蘇童眼中諷刺更濃,同時,也更加憤怒。要不是紀哥對玥玥太熟悉,他們可能都要被這個女人騙了!

柳霜咳了幾聲,勉強能夠說話:“我都聽你的,你想知道什麽,我都說!”

……

小木屋裏,林源打開幾臺電腦,基中幾臺電腦出現的畫面赫然是寧家。畫面出現了寧家的廚房、客廳甚至是寧惜玥的臥室。幾個畫面裏都沒人,林源微微一笑,現在人應該都在醫院裏吧?他拿出手機,熟練地撥了個電話。

“沒法進去?那就不用進去了,把攝像頭安裝在對面房門上方就行了。”林源聲音平靜地吩咐。
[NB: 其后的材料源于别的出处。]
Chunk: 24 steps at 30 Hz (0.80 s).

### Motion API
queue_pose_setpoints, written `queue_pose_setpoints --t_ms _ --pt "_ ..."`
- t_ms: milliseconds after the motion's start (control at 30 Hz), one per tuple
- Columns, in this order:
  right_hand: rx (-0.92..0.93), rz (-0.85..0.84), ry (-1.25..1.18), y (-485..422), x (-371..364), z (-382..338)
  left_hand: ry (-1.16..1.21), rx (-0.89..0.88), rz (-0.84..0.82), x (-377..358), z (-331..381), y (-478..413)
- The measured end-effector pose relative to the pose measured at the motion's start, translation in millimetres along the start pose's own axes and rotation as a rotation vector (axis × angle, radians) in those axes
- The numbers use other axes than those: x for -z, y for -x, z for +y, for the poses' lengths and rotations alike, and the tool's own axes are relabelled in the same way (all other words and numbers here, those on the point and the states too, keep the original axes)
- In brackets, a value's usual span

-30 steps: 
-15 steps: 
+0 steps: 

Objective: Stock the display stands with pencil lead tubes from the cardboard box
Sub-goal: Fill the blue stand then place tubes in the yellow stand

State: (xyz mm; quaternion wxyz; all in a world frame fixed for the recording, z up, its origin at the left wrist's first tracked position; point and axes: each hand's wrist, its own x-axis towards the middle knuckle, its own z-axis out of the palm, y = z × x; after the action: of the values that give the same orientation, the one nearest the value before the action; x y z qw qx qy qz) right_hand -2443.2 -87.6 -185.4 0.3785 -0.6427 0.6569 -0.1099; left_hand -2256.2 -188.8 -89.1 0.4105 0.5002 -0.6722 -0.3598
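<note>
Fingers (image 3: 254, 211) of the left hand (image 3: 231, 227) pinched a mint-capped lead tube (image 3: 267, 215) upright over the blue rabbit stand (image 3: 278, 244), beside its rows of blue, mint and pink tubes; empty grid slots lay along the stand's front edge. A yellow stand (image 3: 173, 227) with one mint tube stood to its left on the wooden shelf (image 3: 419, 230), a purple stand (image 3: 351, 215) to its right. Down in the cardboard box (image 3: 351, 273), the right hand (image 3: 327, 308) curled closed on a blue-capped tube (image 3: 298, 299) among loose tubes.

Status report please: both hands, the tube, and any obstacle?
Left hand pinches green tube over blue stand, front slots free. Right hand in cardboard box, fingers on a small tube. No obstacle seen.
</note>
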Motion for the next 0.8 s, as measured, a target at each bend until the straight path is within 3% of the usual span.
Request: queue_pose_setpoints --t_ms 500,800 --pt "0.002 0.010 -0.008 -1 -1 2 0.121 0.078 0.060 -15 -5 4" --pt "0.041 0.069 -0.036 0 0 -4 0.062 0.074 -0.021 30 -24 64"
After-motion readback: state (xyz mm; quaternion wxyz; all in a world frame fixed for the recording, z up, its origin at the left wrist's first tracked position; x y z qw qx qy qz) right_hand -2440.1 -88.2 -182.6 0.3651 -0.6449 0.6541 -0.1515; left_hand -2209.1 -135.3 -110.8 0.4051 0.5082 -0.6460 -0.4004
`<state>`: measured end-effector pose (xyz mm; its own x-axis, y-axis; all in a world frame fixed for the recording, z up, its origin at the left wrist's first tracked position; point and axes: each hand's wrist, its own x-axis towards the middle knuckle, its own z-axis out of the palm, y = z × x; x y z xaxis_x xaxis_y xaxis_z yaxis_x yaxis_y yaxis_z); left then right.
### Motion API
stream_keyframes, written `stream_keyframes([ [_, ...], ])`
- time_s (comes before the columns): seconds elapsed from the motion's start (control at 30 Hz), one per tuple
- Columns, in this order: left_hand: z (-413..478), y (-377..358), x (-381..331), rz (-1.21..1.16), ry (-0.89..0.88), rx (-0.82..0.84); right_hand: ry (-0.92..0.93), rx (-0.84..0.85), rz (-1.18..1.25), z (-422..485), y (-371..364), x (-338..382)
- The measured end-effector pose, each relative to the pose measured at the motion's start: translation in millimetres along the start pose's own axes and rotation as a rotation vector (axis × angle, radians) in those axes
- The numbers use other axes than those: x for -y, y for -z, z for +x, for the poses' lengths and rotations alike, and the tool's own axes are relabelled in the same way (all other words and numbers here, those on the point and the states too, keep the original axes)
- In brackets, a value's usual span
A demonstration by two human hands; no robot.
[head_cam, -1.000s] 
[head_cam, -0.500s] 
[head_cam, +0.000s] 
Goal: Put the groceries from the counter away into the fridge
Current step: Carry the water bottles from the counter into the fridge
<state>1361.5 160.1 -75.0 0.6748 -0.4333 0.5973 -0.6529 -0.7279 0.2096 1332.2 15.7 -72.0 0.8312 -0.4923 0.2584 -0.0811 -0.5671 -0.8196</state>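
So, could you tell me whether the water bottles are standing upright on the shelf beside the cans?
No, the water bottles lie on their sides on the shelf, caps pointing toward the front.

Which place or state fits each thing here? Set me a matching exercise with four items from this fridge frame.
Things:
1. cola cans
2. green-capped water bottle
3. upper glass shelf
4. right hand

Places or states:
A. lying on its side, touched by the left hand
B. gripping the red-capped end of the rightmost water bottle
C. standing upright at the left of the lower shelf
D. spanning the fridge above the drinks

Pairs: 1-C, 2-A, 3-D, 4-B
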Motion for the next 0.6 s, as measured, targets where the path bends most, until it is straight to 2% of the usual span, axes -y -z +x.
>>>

過了一會兒,有一臺電腦出現一扇門,是病房房門。林源看了一會兒,見房門從裏面打開,蘇童面有憂色走了出來。

看著蘇童的表情,林源彎起唇角。

房門重新合上。蘇童消失在屏幕角落。

林源欣賞片刻,起身去找吃的。聽到身後的腳步聲,他沒有回頭。

“我想知道我哥是不是還活著。”秋楚君在他背後說。

林源挑了挑眉,走到廚房,打開冰箱,裏面食物一應俱全。他頭也不回地問:“想吃什麽?中餐還是西餐?”
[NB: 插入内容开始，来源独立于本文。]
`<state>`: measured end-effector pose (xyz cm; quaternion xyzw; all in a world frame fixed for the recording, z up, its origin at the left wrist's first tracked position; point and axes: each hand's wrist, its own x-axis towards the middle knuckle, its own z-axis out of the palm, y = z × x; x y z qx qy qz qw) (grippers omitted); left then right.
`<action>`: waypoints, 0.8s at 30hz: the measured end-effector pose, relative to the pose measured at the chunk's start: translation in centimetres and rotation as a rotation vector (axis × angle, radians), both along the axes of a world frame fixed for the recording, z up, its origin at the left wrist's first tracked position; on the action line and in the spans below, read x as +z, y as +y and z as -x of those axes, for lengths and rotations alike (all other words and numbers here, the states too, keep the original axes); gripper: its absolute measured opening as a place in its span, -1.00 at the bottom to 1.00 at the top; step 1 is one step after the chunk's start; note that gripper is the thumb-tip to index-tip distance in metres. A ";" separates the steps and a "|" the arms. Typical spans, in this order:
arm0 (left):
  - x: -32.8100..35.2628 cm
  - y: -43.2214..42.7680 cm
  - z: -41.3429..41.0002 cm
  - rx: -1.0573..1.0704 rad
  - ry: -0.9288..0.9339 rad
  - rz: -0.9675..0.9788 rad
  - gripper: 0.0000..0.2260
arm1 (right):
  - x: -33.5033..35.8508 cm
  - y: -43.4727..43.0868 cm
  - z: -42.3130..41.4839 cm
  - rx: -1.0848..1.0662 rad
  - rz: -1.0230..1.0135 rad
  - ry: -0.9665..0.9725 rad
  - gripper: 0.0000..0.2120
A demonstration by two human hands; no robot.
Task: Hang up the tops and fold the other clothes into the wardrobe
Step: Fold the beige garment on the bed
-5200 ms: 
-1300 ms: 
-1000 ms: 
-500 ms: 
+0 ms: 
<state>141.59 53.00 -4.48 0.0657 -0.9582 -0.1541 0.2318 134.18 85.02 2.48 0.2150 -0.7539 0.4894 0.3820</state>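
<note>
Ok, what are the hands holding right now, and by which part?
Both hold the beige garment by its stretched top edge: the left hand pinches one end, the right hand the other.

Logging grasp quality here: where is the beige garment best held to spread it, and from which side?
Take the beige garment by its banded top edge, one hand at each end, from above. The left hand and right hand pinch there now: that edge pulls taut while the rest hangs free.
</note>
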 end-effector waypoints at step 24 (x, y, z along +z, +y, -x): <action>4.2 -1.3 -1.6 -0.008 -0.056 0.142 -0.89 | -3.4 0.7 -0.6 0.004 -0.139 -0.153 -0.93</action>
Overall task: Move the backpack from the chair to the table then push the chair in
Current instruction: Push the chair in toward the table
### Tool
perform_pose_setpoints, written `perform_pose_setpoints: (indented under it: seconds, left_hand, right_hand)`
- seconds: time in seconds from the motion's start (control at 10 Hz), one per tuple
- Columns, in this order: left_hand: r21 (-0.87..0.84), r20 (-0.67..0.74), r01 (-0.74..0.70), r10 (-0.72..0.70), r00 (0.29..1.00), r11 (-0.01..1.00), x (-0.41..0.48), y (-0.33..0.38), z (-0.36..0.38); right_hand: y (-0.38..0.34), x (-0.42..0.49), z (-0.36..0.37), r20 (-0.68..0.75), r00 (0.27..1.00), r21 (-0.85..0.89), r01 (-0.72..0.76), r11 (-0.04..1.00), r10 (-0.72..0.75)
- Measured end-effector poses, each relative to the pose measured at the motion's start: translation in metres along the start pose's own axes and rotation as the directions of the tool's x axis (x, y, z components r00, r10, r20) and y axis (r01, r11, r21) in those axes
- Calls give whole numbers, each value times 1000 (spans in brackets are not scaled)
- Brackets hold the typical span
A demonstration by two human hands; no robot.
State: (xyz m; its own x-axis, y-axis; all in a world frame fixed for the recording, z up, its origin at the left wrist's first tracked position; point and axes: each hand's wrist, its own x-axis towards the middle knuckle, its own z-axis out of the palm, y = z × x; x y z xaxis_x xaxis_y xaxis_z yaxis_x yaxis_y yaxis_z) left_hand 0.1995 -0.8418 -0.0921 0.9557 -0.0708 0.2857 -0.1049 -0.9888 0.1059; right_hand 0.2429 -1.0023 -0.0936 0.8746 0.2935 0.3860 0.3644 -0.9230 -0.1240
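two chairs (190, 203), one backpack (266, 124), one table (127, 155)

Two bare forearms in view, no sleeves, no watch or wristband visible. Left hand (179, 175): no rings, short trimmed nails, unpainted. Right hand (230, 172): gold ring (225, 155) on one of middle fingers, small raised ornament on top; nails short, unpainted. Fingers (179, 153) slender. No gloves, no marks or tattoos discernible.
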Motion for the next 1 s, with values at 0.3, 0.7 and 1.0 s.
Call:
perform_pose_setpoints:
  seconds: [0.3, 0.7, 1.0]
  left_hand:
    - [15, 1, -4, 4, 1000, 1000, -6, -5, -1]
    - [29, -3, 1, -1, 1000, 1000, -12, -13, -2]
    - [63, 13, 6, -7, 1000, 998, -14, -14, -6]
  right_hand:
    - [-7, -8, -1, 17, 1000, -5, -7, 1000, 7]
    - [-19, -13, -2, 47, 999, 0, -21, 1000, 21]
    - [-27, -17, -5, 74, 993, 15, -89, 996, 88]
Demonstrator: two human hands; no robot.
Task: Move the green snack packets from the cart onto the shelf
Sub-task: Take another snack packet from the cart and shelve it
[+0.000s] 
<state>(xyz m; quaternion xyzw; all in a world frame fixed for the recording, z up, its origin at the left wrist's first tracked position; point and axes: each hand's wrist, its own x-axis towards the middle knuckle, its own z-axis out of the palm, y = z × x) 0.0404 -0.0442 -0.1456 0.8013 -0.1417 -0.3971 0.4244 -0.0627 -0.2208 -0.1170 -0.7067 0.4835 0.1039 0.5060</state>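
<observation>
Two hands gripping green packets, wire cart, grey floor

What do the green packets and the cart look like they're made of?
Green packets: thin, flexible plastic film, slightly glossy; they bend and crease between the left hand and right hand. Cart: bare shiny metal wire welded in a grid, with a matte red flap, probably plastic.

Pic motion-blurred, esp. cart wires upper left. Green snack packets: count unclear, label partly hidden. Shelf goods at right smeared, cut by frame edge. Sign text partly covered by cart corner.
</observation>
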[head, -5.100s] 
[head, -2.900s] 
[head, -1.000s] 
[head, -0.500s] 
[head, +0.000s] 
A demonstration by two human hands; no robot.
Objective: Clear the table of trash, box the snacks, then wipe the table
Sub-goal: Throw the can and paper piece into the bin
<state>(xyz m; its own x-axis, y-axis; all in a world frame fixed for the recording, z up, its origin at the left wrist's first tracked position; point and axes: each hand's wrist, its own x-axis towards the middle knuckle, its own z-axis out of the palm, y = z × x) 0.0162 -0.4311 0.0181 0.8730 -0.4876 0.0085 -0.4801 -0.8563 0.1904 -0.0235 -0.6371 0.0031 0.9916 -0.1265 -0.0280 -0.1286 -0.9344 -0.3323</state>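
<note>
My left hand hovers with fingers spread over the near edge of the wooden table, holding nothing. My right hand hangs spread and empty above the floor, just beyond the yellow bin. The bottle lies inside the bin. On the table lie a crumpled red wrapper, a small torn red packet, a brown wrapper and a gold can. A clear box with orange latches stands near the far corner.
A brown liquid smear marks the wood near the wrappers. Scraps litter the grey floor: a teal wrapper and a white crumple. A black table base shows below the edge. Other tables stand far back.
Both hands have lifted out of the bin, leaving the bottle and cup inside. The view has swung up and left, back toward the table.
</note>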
“我說了我想知道我哥到底是死是活!”秋楚君歇斯底裏地喊,雙眼通紅地瞪著林源。

林源淡聲說道:“吃完飯再談。”

秋楚君聞言不再作聲,轉身回屋。林源眸光微暗,低下頭,從冰箱裏拿了兩個雞蛋,一個西紅柿,另外拿了一包速食面。很快做好一鍋西紅柿雞蛋面,盛了兩碗放到外面餐桌上。他坐在其中一把藤椅上,淡聲說:“出來吃飯。”

裏面沒有動靜。

“不吃就別想知道你哥的情況。”

砰!裏面傳出一聲巨響。緊接著,臥室門被打開,秋楚君面無表情走出來。

林源掃了她一眼,拿起筷子開吃。

秋楚君抿緊雙唇,一發不語,也拿起了筷子,夾了面便往嘴裏塞,結果被燙到,把面又吐回碗裏。

林源有潔癖,餘光瞥見這一幕,不由雙眉暗斂。

秋楚君把筷子放下。

林源沒出聲,慢條斯理地將一碗面吃完,慢悠悠地說:“今天是個好日子,應該大吃一頓慶祝一下,不過條件不允許,改日再補上吧,你覺得在‘寧惜玥’出院回家那天補上怎麽樣?”

終於等到他吃完了,秋楚君迫不及待地問:“我哥現在什麽情況?”

“先把面吃了。”林源表情冷下來。

秋楚君被逼無奈,只能重新拿起筷子,快速將面吃了。